Announcer:
This is ReachMD, and you’re listening to COVID-19: On The Frontlines. Taken from a live webinar sponsored by Penn Medicine, this program features Dr. Lawrence Shulman, the Deputy Director of Clinical Services at the University of Pennsylvania. Dr. Shulman explains what the reentry process will look like for patients due to the COVID-19 pandemic. Here is Dr. Shulman now.
Dr. Shulman:
So I think we’re all feeling our way through the reentry period, if you will, and as the CEO of our health system has said, we’re not reopening. We were never closed for business, but we are scaling back up, and we are trying to do that very cautiously. For many of you who are listening to the webinar, I’m sure it’s like us where if you looked at the waiting rooms in our centers in January, it was shoulder to shoulder, people standing in the corners because all the chairs were utilized, and we’re not going to get back to that. We’re going to have to have systems where there is safe distancing of patients. It takes longer to clean the rooms between patients and our clinics and so on, so I think we all need to figure out ways to care well for our patients but to have a different approach and keep the volumes of our patients at a lower level than they were traditionally, and obviously, telemedicine is one way to do that, and we, I think, have done that very effectively at Penn, and I don’t think that’s going to go away. One of the tricks will be how to figure out how to work with the payers to make sure that we still get reimbursed for telemedicine care in the future, and I think we will be able to do that, but that’s going to continue to be part of our life.

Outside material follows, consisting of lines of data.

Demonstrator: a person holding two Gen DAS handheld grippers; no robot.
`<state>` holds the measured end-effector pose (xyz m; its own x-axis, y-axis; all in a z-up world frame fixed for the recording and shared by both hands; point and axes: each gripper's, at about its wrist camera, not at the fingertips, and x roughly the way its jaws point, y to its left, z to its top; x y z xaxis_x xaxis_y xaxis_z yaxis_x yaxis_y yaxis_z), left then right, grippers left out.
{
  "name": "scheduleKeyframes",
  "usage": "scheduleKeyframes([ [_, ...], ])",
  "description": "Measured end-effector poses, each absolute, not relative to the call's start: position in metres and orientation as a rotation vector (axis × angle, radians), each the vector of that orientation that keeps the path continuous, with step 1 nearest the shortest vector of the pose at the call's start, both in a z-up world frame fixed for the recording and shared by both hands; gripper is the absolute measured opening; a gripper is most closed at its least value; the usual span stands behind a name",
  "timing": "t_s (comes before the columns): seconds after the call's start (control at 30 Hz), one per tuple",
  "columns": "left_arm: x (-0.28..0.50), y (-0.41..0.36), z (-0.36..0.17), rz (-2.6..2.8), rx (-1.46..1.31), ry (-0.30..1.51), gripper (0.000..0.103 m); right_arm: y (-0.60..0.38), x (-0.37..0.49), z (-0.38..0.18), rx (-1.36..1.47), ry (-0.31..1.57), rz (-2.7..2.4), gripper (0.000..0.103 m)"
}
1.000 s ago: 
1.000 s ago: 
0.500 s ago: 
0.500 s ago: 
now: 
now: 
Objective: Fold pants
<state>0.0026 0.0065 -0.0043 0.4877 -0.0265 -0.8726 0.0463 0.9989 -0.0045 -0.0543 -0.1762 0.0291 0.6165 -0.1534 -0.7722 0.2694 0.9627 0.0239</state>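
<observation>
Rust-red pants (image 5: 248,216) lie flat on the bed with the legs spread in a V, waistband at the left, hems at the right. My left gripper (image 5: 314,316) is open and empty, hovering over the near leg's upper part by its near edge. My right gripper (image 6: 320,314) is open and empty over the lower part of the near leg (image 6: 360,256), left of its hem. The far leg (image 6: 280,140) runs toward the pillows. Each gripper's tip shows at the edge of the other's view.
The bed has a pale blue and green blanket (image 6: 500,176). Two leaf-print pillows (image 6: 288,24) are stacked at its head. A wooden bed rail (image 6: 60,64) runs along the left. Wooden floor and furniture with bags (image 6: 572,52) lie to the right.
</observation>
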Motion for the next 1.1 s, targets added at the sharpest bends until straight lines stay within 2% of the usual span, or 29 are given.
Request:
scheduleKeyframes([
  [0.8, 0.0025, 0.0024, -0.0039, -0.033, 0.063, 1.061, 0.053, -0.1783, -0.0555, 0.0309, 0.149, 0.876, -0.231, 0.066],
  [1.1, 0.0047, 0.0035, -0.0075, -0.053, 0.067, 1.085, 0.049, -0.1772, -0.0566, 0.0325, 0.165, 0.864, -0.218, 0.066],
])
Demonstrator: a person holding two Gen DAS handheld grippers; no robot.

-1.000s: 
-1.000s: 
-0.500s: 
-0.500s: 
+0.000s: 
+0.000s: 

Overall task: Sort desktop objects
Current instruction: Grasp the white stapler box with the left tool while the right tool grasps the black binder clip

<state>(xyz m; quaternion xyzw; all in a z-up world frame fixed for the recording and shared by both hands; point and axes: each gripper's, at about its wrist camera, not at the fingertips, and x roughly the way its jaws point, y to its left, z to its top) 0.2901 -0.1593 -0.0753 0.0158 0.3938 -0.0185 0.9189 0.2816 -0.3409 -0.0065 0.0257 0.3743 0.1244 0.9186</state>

We’re doing other things as well, including therapies at home, and we’re delivering more and more of our treatments at home, including supportive care like hydration, but also chemotherapy regimens and other cancer-related medications, and I think that’s been good for many patients and also will probably continue as the pandemic hopefully winds down.
So, yeah, it’s going to be a different world. It’s going to be a new world, but, as I think somebody said, this also gives us the opportunity to reevaluate how we provided care in the past and think about better ways to do it.
Announcer:
That was Dr. Lawrence Shulman from the University of Pennsylvania. To access more episodes from COVID-19: On The Frontlines and to add your perspectives toward the fight against this global pandemic, visit us at ReachMD.com and Become Part of the Knowledge. Thank you for listening.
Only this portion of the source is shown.